ASSIGNED TASK: Transcribe only part of the material below: the lines from the one containing "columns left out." through the one containing "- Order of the", inclusive, exactly as written.

DATA BELOW:

==============================

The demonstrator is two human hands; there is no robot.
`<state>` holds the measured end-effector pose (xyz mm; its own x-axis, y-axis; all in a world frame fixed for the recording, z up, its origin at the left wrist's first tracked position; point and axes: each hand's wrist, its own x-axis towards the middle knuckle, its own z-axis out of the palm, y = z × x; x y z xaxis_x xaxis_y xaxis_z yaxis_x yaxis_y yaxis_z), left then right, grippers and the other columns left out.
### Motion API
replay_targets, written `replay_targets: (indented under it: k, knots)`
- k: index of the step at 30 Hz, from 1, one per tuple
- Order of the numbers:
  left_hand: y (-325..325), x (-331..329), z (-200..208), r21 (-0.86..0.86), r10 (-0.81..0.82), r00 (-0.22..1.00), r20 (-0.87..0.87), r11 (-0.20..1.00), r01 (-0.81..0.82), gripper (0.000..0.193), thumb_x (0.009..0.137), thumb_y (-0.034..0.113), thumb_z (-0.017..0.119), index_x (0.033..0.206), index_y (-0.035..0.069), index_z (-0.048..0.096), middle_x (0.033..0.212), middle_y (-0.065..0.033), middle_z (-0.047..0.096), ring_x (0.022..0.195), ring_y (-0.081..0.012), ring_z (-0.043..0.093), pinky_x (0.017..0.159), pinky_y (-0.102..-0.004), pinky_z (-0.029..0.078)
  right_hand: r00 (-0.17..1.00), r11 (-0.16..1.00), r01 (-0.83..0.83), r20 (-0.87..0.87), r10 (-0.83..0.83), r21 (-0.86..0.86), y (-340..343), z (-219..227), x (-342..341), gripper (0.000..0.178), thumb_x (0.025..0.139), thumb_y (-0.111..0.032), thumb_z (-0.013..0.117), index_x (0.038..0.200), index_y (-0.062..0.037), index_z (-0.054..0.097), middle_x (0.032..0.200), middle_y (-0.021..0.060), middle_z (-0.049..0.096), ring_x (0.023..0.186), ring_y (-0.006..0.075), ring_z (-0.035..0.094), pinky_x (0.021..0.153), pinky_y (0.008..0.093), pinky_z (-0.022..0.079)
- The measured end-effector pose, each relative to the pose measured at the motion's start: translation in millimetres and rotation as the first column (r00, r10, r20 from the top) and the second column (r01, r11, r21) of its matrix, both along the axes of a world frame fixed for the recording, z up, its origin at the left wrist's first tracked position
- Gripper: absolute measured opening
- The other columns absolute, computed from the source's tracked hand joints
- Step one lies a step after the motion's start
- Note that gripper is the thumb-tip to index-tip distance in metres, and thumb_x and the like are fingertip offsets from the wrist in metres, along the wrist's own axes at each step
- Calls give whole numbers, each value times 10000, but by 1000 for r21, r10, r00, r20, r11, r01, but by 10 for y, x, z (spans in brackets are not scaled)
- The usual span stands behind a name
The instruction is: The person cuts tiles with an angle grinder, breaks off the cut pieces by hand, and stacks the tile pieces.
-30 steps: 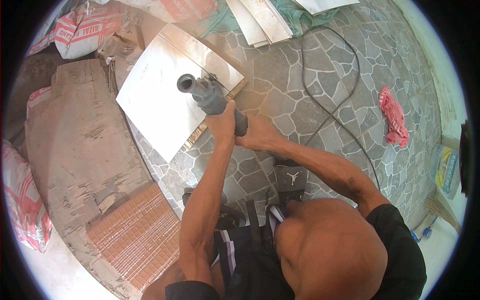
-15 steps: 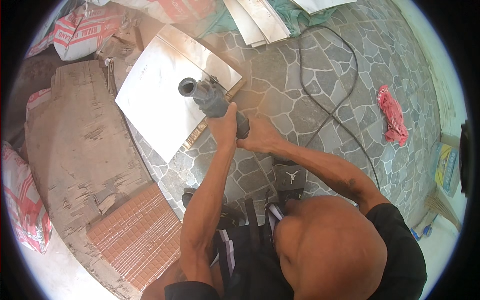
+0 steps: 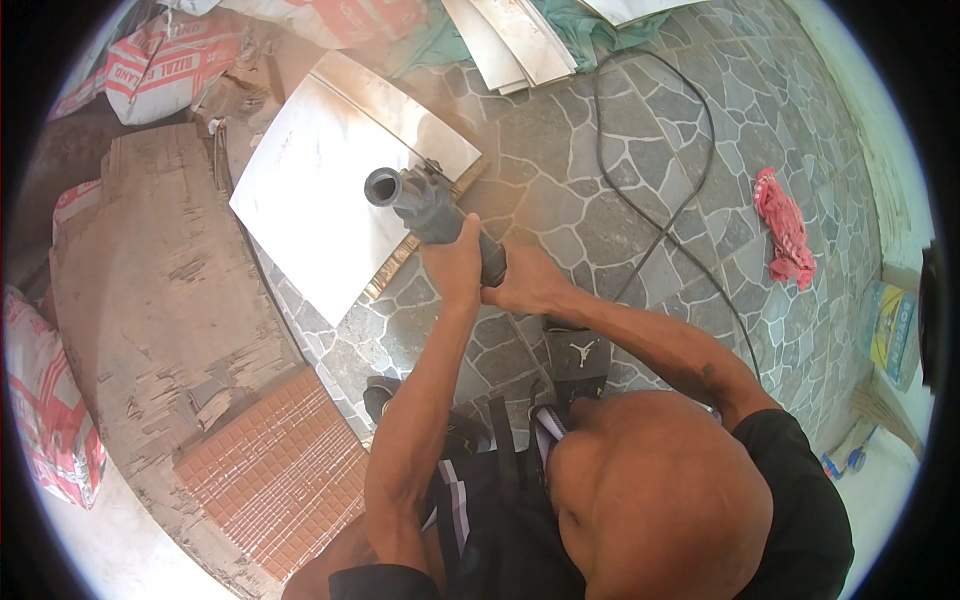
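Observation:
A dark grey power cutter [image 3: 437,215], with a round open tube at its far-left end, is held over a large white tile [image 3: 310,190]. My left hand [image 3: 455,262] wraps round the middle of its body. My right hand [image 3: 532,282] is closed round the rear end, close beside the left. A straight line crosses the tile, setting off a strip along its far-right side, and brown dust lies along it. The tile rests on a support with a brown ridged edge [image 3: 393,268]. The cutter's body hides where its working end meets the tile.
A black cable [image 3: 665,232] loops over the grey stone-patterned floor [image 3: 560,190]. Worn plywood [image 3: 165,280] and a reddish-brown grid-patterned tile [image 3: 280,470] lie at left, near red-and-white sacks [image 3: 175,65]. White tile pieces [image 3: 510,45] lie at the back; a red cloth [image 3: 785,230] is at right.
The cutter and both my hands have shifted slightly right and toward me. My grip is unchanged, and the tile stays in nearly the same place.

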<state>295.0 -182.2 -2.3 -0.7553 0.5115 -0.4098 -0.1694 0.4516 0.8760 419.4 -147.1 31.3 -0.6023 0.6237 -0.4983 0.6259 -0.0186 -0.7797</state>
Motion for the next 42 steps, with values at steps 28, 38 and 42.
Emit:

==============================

EXERCISE RESPONSE:
`<state>` holds the measured end-effector pose (xyz mm; its own x-axis, y-axis; all in a world frame fixed for the recording, z up, its origin at the left wrist's first tracked position; point and axes: each hand's wrist, its own x-axis towards the middle knuckle, its own z-axis out of the palm, y = z × x; x y z xaxis_x xaxis_y xaxis_z yaxis_x yaxis_y yaxis_z), left then right, grippers and the other columns left out.
### Motion API
replay_targets, written `replay_targets: (indented under it: k, knots)`
- k: index of the step at 30 Hz, from 1, one per tuple
- Order of the numbers:

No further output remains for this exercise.